However, hash indexes do shine in specific scenarios, particularly for in-memory databases. Redis, for example, uses hash tables as its primary data structure for key-value lookups because all data lives in memory. MySQL's MEMORY storage engine defaulted to hash indexes because in-memory exact-match queries were its primary use case. When working with disk-based storage, B-trees are usually the better choice due to their efficient handling of disk I/O patterns.
When to Choose Hash Indexes
For system design interviews, you might consider hash indexes when:
- You need the absolute fastest possible exact-match lookups
- You'll never need range queries or sorting
- You have plenty of memory (hash indexes tend to be larger than B-trees)
But in most cases, B-trees will be the better choice. They're nearly as fast for exact matches and give you the flexibility to handle range queries when you need them. In the words of database expert Bruce Momjian: "Hash indexes solve a problem we rarely have."

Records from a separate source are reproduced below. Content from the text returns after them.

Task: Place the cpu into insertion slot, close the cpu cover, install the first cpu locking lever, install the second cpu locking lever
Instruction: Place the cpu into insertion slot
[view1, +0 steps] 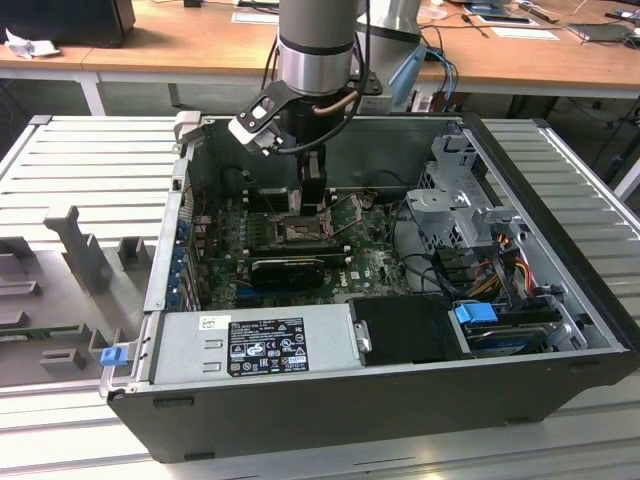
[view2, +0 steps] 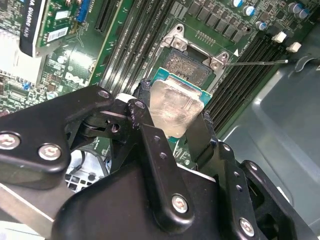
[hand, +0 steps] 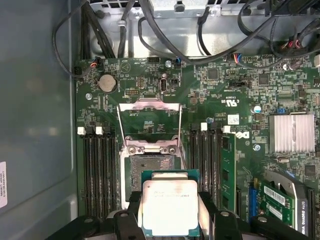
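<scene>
the flat square cpu (hand: 167, 207) has a pale silver-grey metal top and a green rim. the gripper (hand: 169, 200) is matte black. the square insertion slot (hand: 150, 170) is dark grey, its thin metal cpu cover (hand: 148, 104) silvery, on a green circuit board (hand: 150, 80) flecked with pale print.

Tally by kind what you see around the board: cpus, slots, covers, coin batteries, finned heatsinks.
cpu: 1
slot: 1
cover: 1
coin battery: 1
heatsink: 1
Total: 5
</scene>
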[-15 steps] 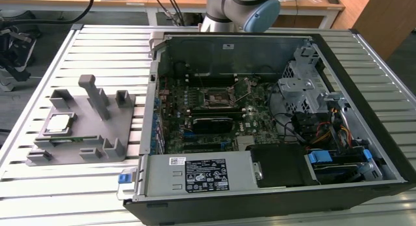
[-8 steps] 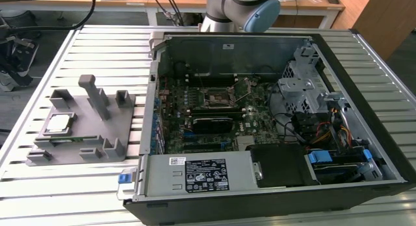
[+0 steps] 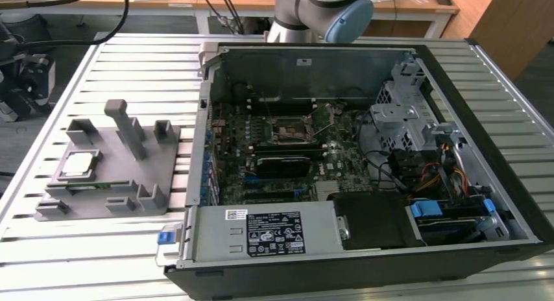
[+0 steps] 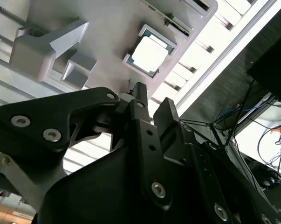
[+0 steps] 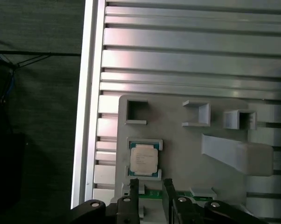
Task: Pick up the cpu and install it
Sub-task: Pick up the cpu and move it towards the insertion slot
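Tray edge: cpu (seemingly free) near parted fingers.

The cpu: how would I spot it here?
On the slatted metal table, toward the exterior view's left of the open black computer case, sits a grey plastic fixture tray. The cpu is the small flat silver square in its pocket, the only shiny thing among dull grey posts.

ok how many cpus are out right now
1. The cpu sits in a recess on the grey fixture tray, at the exterior view's left, outside the computer case. The motherboard socket looks empty; parts of the case interior are hidden.
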Robot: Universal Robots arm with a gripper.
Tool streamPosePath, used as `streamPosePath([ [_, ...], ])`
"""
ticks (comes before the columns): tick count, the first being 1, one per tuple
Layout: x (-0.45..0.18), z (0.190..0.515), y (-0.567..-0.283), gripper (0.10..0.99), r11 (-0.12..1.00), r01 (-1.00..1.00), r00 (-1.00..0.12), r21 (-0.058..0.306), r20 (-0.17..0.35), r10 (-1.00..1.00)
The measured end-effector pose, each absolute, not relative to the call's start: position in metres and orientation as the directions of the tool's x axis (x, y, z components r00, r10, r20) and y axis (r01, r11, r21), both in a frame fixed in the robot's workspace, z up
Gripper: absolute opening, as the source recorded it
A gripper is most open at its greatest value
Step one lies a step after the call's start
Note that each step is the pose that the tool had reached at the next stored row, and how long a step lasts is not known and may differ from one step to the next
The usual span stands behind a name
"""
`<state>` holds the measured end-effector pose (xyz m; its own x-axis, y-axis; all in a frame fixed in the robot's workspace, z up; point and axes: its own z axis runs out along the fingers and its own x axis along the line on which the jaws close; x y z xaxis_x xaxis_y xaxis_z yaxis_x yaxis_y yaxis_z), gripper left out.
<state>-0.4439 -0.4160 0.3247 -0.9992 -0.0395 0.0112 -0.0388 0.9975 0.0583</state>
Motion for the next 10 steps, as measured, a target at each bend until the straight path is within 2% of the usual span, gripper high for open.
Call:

Don't overemphasize hash indexes in an interview. While it's good to know about them, focusing too much on them might make you seem out of touch with real-world database practices. Remember, hash indexes are rarely used in production systems. They're a bit like that specialized kitchen gadget you buy and then use only once. B-trees are just so versatile that they cover most use cases where you might consider a hash index.
Geospatial Indexes
Here's an interesting quirk of system design interviews: while geospatial indexes are fairly specialized in practice - you might never touch them unless you're working with location data - they've become a common focus in interviews. Why? The rise of location-based services like Uber, Yelp, and Find My Friends has made proximity search a favorite interview topic.
The Challenge with Location Data
Say we're building a restaurant discovery app like Yelp. We have millions of restaurants in our database, each with a latitude and longitude. A user opens the app and wants to find "restaurants within 5 miles of me." Seems simple enough, right?
The naive approach would be to use standard B-tree indexes on latitude and longitude:
CREATE TABLE restaurants (
id SERIAL PRIMARY KEY,
name VARCHAR(255),
latitude DECIMAL(10, 8),
longitude DECIMAL(11, 8)
);
CREATE INDEX idx_lat ON restaurants(latitude);
CREATE INDEX idx_lng ON restaurants(longitude);
But this falls apart quickly when we try to execute a proximity search. Think about how a B-tree index on latitude and longitude actually works. We're essentially trying to solve a 2D spatial problem (finding points within a circle) using two separate 1D indexes.
When we query "restaurants within 5 miles," we'll inevitably hit one of two performance problems:
If we use the latitude index first, we'll find all restaurants in the right latitude range - but that's a long strip spanning the entire globe at that latitude! Then for each of those restaurants, we need to check if they're also in the right longitude range. Our index on longitude isn't helping because we're not doing a range scan - we're doing point lookups for each restaurant we found in the latitude range.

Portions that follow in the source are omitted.